*Exercise*.
From the first line of the material through the line that holds "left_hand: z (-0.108", repeat each line exactly and skip any picture.

*Dataset extract*.
------------------------------------------------

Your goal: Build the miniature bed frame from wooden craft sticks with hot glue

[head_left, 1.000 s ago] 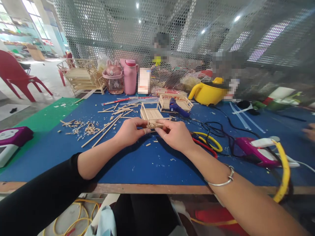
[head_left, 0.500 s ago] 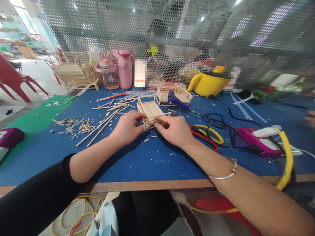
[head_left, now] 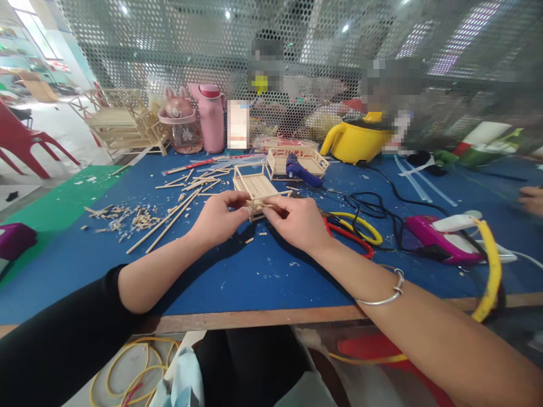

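Observation:
In front of me a small frame of wooden sticks with a slatted floor lies on the blue tabletop. My left hand is closed on its near left corner, thumb and fingers pinching the sticks. My right hand pinches the near edge a little to the right, by a stick that pokes out over the fingers. My fingertips hide part of that near edge. Behind it stands a second stick tray, with a blue glue gun resting against it.
Loose wooden sticks and cut bits lie to the left. Red- and yellow-handled scissors, black cable and a purple-white device are on the right. Pink bottles and a yellow pot stand behind.
The near edge of the stick frame shows a little more between my fingers. Both hands keep their grip; the whole view has shifted slightly.

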Available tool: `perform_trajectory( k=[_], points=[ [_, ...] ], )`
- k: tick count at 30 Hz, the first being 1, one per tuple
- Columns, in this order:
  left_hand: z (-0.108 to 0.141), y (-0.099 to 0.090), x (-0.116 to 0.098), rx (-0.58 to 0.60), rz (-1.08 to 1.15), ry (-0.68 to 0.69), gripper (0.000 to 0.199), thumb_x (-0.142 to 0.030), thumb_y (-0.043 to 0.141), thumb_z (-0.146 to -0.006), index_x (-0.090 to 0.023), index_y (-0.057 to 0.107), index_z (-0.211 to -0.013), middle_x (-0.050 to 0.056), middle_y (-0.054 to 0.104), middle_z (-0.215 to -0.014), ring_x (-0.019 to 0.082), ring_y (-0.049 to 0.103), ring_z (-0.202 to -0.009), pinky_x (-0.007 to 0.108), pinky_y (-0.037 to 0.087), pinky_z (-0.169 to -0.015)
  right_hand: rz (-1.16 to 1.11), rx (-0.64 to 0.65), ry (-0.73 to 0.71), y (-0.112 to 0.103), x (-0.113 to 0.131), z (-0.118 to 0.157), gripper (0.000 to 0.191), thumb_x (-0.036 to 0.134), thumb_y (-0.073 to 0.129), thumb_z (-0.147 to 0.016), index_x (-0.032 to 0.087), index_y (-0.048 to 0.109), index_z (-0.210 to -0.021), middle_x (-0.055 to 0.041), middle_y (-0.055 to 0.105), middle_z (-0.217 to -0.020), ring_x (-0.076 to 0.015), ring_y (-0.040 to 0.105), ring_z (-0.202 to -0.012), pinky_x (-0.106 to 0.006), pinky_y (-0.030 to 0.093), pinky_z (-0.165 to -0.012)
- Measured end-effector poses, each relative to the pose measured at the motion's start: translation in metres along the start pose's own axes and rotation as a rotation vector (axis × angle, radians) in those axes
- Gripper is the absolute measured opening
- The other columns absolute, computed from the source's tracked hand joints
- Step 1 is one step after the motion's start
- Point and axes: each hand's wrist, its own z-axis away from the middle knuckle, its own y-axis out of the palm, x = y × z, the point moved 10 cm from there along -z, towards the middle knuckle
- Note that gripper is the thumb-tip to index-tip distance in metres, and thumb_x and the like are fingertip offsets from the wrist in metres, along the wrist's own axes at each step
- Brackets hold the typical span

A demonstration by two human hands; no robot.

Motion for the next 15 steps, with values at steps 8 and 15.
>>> perform_trajectory(
  k=[8, 15],
  points=[
    [0.001, -0.034, -0.003, -0.183, -0.029, -0.046, 0.017, -0.034, 0.058, -0.078, -0.017, 0.062, -0.078, -0.002, 0.059, -0.063, 0.011, 0.051, -0.054, 0.025, 0.04, -0.052, -0.048, -0.338, -0.1, -0.049, 0.004, 0.005, 0.022, 0.017, 0.053, -0.076, 0.018, 0.068, -0.093, -0.002, 0.066, -0.071, -0.0142, 0.057, -0.059, -0.027, 0.048, -0.061],
    [-0.001, -0.034, -0.007, -0.094, -0.02, 0.029, 0.024, -0.034, 0.059, -0.079, -0.017, 0.067, -0.092, 0.003, 0.068, -0.079, 0.015, 0.06, -0.069, 0.029, 0.046, -0.066, -0.067, -0.176, -0.307, -0.051, 0.012, -0.012, 0.039, 0.01, 0.055, -0.068, 0.021, 0.054, -0.105, -0.0056, 0.064, -0.1, -0.0227, 0.06, -0.095, -0.039, 0.046, -0.09]
  ],
)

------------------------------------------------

*Answer to this task*.
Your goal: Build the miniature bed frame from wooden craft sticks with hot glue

[head_left, 1.000 s ago] 
[head_left, 0.500 s ago] 
[head_left, now] 

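Observation:
In front of me a small frame of wooden sticks with a slatted floor lies on the blue tabletop. My left hand is closed on its near left corner, thumb and fingers pinching the sticks. My right hand pinches the near edge a little to the right, by a stick that pokes out over the fingers. My fingertips hide part of that near edge. Behind it stands a second stick tray, with a blue glue gun resting against it.
Loose wooden sticks and cut bits lie to the left. Red- and yellow-handled scissors, black cable and a purple-white device are on the right. Pink bottles and a yellow pot stand behind.
The near edge of the stick frame shows a little more between my fingers. Both hands keep their grip; the whole view has shifted slightly.
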
Available tool: `perform_trajectory( k=[_], points=[ [_, ...] ], )`
- k: tick count at 30 Hz, the first being 1, one per tuple
- Columns, in this order:
  left_hand: z (-0.108 to 0.141), y (-0.099 to 0.090), x (-0.116 to 0.098), rx (-0.58 to 0.60), rz (-1.08 to 1.15), ry (-0.68 to 0.69), gripper (0.000 to 0.199), thumb_x (-0.142 to 0.030), thumb_y (-0.043 to 0.141), thumb_z (-0.146 to -0.006), index_x (-0.090 to 0.023), index_y (-0.057 to 0.107), index_z (-0.211 to -0.013), middle_x (-0.050 to 0.056), middle_y (-0.054 to 0.104), middle_z (-0.215 to -0.014), ring_x (-0.019 to 0.082), ring_y (-0.049 to 0.103), ring_z (-0.202 to -0.009), pinky_x (-0.007 to 0.108), pinky_y (-0.037 to 0.087), pinky_z (-0.169 to -0.015)

No further output remains for this exercise.